Duty in the Bundeswehr: When the corona vaccination is an order

Status: 01/15/2022 10:49 a.m

Vaccination is already compulsory in the Bundeswehr. The basis is the Soldiers Act. Anyone who stubbornly refuses faces penalties ranging from arrest to dismissal.

Sergeant Sergeant Sonja Silberkuhl has been on duty since early morning. She is on duty at the vaccination center at the Deins-Bruchmüller barracks in Lahnstein, Rhineland-Palatinate. Waqas Anjam, Staff Sergeant, is sitting on the treatment table in Vaccination Room 4. The soldier has already freed his upper arm, and Silberkuhl is giving him the booster vaccination against Covid-19.

There are open consultation hours in the vaccination center of the barracks, the servicewomen and men can come to the vaccination without an appointment. The vaccination offer is aimed at the approximately 10,000 soldiers who are stationed around Koblenz.

“The rush today is manageable compared to the past few weeks,” reports Sergeant Sergeant Silberkuhl. “In December we were almost overrun.”

A “basic vaccination subject to tolerance”

The vast majority of soldiers in the region have now been vaccinated at least twice, says a Bundeswehr spokeswoman. One reason may be that the Covid 19 vaccination has been mandatory since November. It was added to the Bundeswehr’s list of basic vaccinations that require toleration. There are six other vaccinations on this list, for example against measles, hepatitis, rabies or influenza.

According to the Soldiers’ Act, “the soldier must do everything in his power to maintain his health” and must tolerate certain medical measures “against his will if they serve to prevent or combat communicable diseases,” says paragraph 17a.

Education by medical professionals in the vaccination center of the barracks.

Image: SWR

There are also vaccine skeptics at the federal level

Of course, there are also vaccine skeptics within the troops, says the spokesman for the Bundeswehr Medical Service Command, Lieutenant Colonel Matthias Frank. After all, the Bundeswehr is a reflection of society – and soldiers are also concerned about the safety and tolerability of the Covid 19 vaccines.

“However, I believe that we were able to provide good information here with our medical specialists and allayed the soldiers’ fear that there would be any complications or long-term effects,” says Lieutenant Colonel Frank.

According to Frank, soldiers are at an increased risk of infection because they live together in the barracks. In this respect, the inclusion of Covid-19 on the list of vaccinations that require a permit is also an expression of the Bundeswehr Medical Service’s duty of care.

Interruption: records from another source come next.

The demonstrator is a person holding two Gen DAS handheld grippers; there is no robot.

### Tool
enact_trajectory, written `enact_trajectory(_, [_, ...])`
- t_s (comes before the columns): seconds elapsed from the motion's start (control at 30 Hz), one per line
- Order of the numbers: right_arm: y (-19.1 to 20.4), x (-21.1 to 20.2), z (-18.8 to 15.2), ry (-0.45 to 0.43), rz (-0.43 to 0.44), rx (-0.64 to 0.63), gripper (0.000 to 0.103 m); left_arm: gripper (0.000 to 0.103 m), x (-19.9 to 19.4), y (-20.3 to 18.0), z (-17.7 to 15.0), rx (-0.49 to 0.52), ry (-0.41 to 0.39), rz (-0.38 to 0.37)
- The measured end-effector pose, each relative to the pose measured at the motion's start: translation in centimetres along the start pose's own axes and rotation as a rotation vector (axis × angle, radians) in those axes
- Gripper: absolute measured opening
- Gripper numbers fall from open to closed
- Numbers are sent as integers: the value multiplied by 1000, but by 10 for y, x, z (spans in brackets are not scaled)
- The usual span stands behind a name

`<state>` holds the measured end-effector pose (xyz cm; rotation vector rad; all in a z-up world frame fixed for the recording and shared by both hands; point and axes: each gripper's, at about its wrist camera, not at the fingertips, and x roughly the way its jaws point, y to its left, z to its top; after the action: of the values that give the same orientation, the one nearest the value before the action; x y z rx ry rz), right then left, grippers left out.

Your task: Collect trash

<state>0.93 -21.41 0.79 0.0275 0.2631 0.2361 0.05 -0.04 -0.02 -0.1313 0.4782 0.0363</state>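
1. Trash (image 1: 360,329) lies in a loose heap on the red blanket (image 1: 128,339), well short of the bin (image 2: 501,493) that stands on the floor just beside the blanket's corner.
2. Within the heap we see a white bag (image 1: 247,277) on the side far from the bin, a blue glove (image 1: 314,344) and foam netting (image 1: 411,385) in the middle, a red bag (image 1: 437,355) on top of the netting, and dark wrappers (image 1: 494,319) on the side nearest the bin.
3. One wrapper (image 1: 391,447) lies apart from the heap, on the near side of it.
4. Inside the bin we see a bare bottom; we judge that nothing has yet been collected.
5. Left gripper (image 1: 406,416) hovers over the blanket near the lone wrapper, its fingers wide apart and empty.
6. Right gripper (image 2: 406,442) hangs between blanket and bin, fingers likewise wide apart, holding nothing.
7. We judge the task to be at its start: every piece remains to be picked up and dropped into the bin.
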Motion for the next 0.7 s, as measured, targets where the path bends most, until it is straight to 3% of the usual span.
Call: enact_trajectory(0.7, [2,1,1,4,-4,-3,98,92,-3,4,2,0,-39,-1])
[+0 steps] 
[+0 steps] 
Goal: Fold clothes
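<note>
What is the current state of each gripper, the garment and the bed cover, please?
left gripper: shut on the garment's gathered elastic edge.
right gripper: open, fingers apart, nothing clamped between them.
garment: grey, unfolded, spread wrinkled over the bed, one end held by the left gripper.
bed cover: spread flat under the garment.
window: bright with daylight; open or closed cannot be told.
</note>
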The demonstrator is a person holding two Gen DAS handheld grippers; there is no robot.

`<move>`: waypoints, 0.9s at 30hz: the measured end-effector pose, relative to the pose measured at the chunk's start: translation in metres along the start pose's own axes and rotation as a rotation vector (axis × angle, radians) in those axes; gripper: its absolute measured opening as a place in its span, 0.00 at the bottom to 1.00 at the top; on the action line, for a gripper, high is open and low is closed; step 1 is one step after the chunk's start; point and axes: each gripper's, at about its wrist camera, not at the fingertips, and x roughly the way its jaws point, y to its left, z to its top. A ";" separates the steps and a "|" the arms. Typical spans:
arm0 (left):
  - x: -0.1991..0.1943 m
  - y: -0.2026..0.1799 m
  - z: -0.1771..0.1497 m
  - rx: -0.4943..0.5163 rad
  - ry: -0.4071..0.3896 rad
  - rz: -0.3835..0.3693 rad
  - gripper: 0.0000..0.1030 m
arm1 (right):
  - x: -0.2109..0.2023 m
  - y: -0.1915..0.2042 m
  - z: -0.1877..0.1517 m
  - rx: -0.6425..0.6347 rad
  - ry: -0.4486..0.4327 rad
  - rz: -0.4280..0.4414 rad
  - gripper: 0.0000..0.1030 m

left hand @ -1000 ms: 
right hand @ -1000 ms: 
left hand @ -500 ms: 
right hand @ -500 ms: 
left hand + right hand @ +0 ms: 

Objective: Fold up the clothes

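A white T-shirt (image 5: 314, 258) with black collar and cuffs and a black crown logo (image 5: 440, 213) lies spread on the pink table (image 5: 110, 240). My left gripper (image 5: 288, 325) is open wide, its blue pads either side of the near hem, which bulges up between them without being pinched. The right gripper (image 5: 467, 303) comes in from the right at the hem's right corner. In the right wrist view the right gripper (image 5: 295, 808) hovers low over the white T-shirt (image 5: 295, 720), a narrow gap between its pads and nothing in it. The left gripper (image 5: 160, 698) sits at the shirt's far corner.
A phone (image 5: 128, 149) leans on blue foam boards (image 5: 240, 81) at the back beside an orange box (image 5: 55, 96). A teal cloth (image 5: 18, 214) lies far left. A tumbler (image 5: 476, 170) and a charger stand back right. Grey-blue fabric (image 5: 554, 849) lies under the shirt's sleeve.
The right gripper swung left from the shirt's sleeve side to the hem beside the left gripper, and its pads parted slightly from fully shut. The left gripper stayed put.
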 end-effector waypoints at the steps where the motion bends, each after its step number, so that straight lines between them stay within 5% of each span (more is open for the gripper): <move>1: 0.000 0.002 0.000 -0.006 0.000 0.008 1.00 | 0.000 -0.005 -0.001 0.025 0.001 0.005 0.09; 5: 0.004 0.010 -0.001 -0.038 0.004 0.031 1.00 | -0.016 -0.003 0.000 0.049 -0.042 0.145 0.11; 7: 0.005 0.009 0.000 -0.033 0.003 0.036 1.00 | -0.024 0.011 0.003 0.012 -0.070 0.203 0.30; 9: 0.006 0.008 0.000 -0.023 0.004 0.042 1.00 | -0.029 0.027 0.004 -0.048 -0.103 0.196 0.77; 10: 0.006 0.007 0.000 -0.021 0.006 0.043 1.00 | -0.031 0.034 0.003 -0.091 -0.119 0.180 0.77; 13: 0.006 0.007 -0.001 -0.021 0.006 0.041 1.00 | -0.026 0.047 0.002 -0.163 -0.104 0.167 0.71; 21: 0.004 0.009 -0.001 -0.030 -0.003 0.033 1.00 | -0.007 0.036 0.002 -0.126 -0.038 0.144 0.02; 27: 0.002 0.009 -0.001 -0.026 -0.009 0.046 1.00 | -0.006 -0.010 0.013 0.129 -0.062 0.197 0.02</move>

Not a discussion, but an order

In any case, there are no discussions about whether a soldier tolerates the prescribed vaccinations or not. “The armed forces are built on orders and obedience, on functioning structures. And to that extent it is an order for every soldier and he has to obey this order.”

Anyone who defies this order must expect disciplinary measures, the lieutenant colonel continued. These ranged from reprimands to fines to removal from service. Disciplinary arrest can also be imposed in order “to get the soldier to think about vaccination. Unlike civil society, the Bundeswehr has these ways.”

But Frank also emphasizes that the willingness to vaccinate in the troops is extremely high and vaccination refusers or corona deniers and so-called lateral thinkers are the exception.

Of course, the topic of Covid-19 vaccination is “sometimes controversially discussed” among soldiers, says the chairman of the Bundeswehr Association, Colonel André Wüstner. But most of them had already been vaccinated before November. Soldiers in action even 100 percent. Overall, it shows again: “Soldier is just not a job like any other.”

On average 94 percent vaccinated

According to the Federal Ministry of Defense, an average of 94 percent of soldiers have been vaccinated against Covid-19 or have recovered. This is the result of a preliminary survey.

For Defense Minister Christine Lambrecht, this quota is a “sign of great discipline within the troops, but also of solidarity towards our society as a whole.”

According to Lambrecht, those who refuse to vaccinate are a “tiny minority that in no way represents the Bundeswehr as a whole”. “We will resolutely confront these people who consciously place themselves outside the camaraderie,” announced the SPD politician.

Certain duties as a soldier

Simon Beckert has just received his booster vaccination at the Lahnstein vaccination center. He is a frigate captain, but is currently stationed in Koblenz. For him, the obligation to tolerate being a soldier is part of it: “As a soldier, you have certain obligations that go beyond the obligations of normal citizens.” That’s okay too. But for civil society he rejects compulsory corona vaccination.